The formal goal is a pointer

post by Morphism (pi-rogers) · 2024-05-01T00:27:38.856Z · LW · GW · 10 comments

Contents

10 comments

When I introduce people to plans like QACI [LW · GW], they often have objections like "How is an AI going to do all of the simulating necessary to calculate this?" or "If our technology is good enough to calculate this with any level of precision, we can probably just upload some humans." or just "That's not computable."

I think these kinds of objections are missing the point of formal goal alignment [LW · GW] and maybe even outer alignment [? · GW] in general.

To formally align an ASI to human (or your) values, we do not need to actually know those values.
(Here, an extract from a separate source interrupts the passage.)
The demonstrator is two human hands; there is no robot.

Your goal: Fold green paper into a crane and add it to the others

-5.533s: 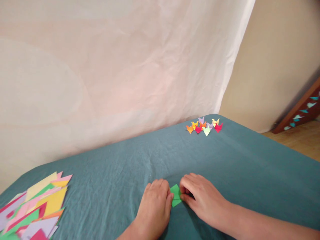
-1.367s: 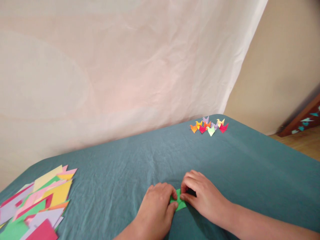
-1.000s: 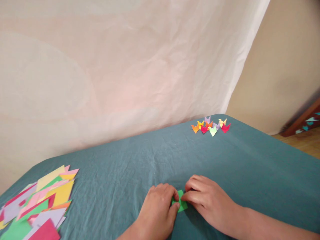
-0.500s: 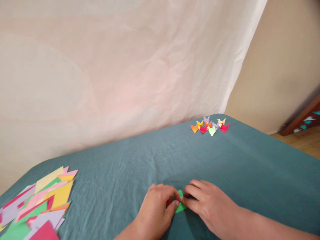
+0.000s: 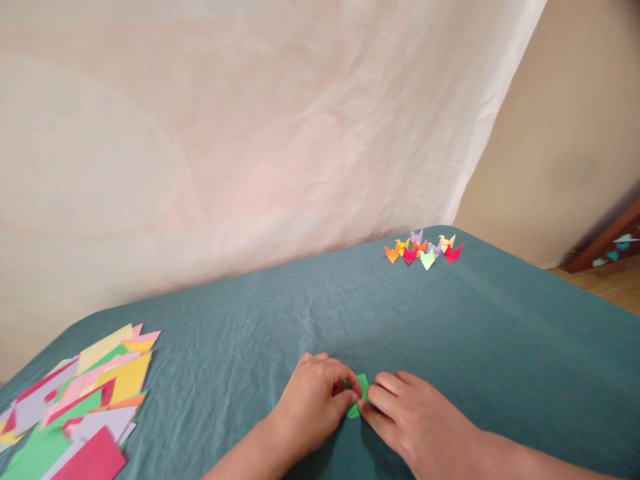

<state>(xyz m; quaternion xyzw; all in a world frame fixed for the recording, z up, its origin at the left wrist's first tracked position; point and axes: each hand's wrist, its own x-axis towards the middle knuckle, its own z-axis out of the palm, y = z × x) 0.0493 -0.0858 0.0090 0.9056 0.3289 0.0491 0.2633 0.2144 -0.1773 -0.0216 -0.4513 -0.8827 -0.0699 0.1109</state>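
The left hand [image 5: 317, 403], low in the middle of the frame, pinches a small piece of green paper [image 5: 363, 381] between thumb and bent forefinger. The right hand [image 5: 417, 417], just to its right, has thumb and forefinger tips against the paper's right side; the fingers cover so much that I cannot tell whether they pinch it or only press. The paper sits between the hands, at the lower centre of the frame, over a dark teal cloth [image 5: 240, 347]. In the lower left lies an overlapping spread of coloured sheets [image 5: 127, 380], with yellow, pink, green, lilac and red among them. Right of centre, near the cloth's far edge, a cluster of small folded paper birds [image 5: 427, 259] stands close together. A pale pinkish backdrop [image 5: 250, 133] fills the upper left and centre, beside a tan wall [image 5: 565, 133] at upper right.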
We only need to strongly point to them.

AI will figure out our values. Whether it's aligned or not, a recursively self-improving AI will eventually get a very good model of our values, as part of its total world model that is in every way better than ours.

So (outer) alignment is not about telling the AI our values. The AI already knows that. Alignment is giving the AI a utility function that strongly points to that.

That means that if we have a process, however intractable and uncomputable, that we know will eventually lead to our CEV, the AI will know that as well, and just figure out our CEV in a much smarter way and maximize it.

Say that we have a formally-aligned AI and give it something like QACI as its formal goal. If QACI works, the AI will quickly think "Oh. This utility function mostly just reduces to human values. Time to build utopia!" If it doesn't work, the AI will quickly think "LOL. These idiot humans tried to point to their values but failed! Time to maximize this other thing instead!"

A good illustration of the success scenario is Tammy's narrative of QACI [LW · GW].[1]

There are lots of problems with QACI (and formal alignment in general), and I will probably make posts about those at some point, but "It's not computable" is not one of them.

  1. ^

    Though, in real life, I think AI1 would converge on human values much more quickly, without much (or maybe even any) simulation. ↩︎

10 comments

Comments sorted by top scores.

comment by Wei Dai (Wei_Dai) · 2024-05-01T04:02:47.534Z · LW(p) · GW(p)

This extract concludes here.